▶ **Data section**:
┌──

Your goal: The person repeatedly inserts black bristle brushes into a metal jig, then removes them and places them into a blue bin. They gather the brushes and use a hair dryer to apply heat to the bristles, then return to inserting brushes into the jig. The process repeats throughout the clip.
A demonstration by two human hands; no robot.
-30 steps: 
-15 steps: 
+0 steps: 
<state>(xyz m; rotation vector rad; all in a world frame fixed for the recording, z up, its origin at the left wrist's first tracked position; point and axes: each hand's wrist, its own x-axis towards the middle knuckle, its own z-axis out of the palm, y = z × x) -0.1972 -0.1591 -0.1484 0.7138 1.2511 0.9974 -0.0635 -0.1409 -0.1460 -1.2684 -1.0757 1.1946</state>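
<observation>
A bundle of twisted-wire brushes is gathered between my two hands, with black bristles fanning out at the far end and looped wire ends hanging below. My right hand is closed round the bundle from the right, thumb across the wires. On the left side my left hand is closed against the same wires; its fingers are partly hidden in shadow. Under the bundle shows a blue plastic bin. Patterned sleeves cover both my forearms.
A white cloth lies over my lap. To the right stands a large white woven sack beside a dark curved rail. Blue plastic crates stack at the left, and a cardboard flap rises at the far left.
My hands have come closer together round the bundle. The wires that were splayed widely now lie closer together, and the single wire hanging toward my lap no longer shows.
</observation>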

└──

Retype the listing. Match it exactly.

▶ **Response to the task**:
Your goal: The person repeatedly inserts black bristle brushes into a metal jig, then removes them and places them into a blue bin. They gather the brushes and use a hair dryer to apply heat to the bristles, then return to inserting brushes into the jig. The process repeats throughout the clip.
A demonstration by two human hands; no robot.
-30 steps: 
-15 steps: 
+0 steps: 
<state>(xyz m; rotation vector rad; all in a world frame fixed for the recording, z up, its origin at the left wrist's first tracked position; point and axes: each hand's wrist, its own x-axis towards the middle knuckle, its own z-axis out of the palm, y = z × x) -0.1972 -0.1591 -0.1484 0.7138 1.2511 0.9974 -0.0635 -0.1409 -0.1460 -1.2684 -1.0757 1.1946</state>
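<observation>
A bundle of twisted-wire brushes is gathered between my two hands, with black bristles fanning out at the far end and looped wire ends hanging below. My right hand is closed round the bundle from the right, thumb across the wires. On the left side my left hand is closed against the same wires; its fingers are partly hidden in shadow. Under the bundle shows a blue plastic bin. Patterned sleeves cover both my forearms.
A white cloth lies over my lap. To the right stands a large white woven sack beside a dark curved rail. Blue plastic crates stack at the left, and a cardboard flap rises at the far left.
My hands have come closer together round the bundle. The wires that were splayed widely now lie closer together, and the single wire hanging toward my lap no longer shows.
</observation>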

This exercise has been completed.